Confirmaron la condena por el femicidio de Patricia Parra
El Tribunal de Impugnación confirmó la condena de prisión perpetua y las agravantes por violencia de género, por el vínculo de pareja y por ensañamiento al autor del homicidio de Patricia Parra, ocurrido en Cervantes el mediodía del 10 de octubre de 2018.
A su vez y en la misma sentencia se encomendó al Ministerio Público Fiscal y a la Dirección de Oficinas Judiciales que en el futuro utilicen la denominación “femicidio” para caratular los legajos referidos a homicidios cometidos en contexto de violencia de género, tanto a los fines de un mejor seguimiento estadístico de esos delitos como para “visibilizar” el flagelo en la provincia.
El 17 de mayo, Eduardo Valenzuela había sido declarado culpable de los delitos de “homicidio triplemente calificado por haber existido con la víctima una relación de pareja, por ensañamiento y por haber mediado violencia de género, en concurso real con desobediencia a una orden judicial y amenazas agravadas” y le impuso la pena de prisión perpetua.

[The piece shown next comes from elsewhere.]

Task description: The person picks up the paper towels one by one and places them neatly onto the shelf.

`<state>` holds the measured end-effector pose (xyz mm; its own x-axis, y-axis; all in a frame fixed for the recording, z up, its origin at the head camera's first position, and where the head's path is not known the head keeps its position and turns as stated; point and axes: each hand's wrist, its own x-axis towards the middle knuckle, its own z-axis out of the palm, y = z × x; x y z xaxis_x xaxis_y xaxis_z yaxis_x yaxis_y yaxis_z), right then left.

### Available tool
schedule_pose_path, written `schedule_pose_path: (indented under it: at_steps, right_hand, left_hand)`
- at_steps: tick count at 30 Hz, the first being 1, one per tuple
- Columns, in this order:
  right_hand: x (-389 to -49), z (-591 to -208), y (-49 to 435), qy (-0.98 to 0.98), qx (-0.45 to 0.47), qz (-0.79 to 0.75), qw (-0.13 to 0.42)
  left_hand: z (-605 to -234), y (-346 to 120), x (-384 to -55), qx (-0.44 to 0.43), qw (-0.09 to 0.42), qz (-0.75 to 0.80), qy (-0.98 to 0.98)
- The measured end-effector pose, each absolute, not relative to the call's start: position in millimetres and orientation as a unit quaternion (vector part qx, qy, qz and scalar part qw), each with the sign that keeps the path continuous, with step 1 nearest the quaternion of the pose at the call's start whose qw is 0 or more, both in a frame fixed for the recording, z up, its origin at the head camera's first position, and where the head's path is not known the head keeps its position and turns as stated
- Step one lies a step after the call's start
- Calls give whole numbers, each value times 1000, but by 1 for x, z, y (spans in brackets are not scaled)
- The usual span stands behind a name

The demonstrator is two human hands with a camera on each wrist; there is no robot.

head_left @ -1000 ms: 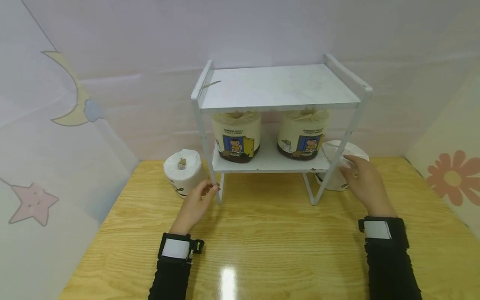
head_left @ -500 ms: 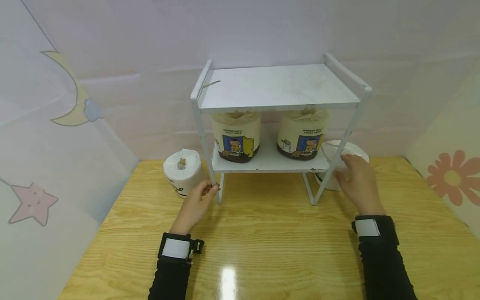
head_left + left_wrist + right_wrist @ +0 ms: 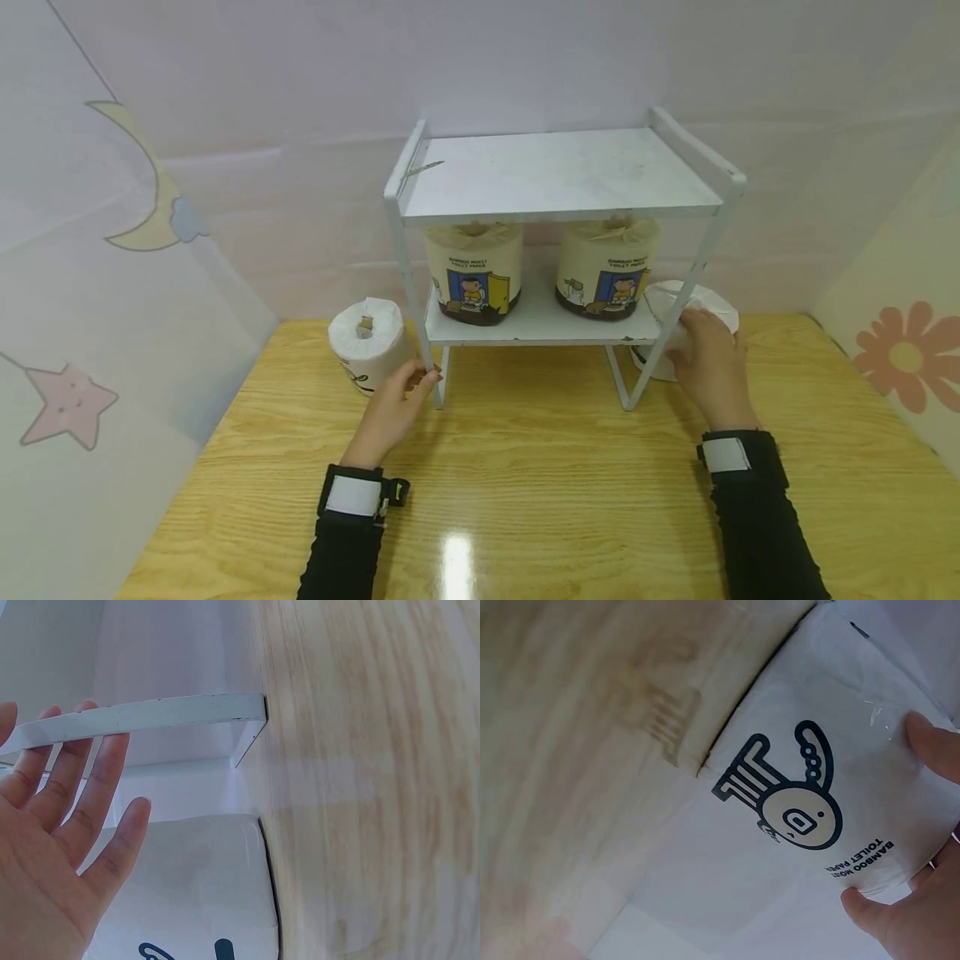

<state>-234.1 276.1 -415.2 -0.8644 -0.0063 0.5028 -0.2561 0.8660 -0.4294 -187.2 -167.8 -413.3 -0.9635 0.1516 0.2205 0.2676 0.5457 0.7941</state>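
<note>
A white two-tier shelf rack (image 3: 555, 175) stands on the wooden table. My left hand (image 3: 386, 417) holds its front left leg (image 3: 187, 710) low down, fingers lying round the bar in the left wrist view. Beside that hand is a white-wrapped toilet paper roll (image 3: 369, 342), upright. My right hand (image 3: 712, 367) grips another white-wrapped toilet paper roll (image 3: 862, 712) standing right of the rack, fingers and thumb on opposite sides near its top. The rack leg and my hand partly hide this roll in the head view.
On the lower tier stand two cream toilet paper rolls with cartoon prints, one left (image 3: 474, 271) and one right (image 3: 606, 271). A pale backdrop (image 3: 300, 208) rises behind the table. Bare wood (image 3: 540, 483) lies in front of the rack.
My right hand has shifted left and closed in round the right-hand roll. The left hand stays on the rack leg, and the rolls and rack have not visibly moved.
</note>
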Motion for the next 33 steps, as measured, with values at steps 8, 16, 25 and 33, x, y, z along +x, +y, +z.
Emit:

El Tribunal valoró que la víctima sufrió “30 grupos de lesiones” provocadas con golpes y con dos cuchillos de grandes dimensiones y que el ensañamiento se configuró en lo prolongado del ataque (“tanto tiempo como para que no menos de seis vecinos puedan ver u oír cómo se encargaba de apuñalarla”, dice el fallo) y en la deliberada intención de “causarle el mayor daño y dolor que pudo” antes de matarla.
En cuanto a la agravante por violencia de género, que la Defensa intentó poner en duda, el Tribunal de Impugnación concluyó que “ha quedado debidamente acreditada por el trato que el acusado ha tenido con la víctima, inclusive en el momento que le quita la vida, circunstancias que exterioriza no sólo la negación de la ruptura de pareja que había acaecido tiempos antes del ataque, sino también cuando le dice a los vecinos que venía a 'terminar con P.', expresando verbalmente un sentimiento de pertenencia, utilizando como objeto de dominación y sometimiento a su ex pareja”. Sumó además la denuncia por Ley 3040 que había radicado la víctima y la existencia de reiteradas amenazas previas con un arma de fuego que relataron integrantes de la familia.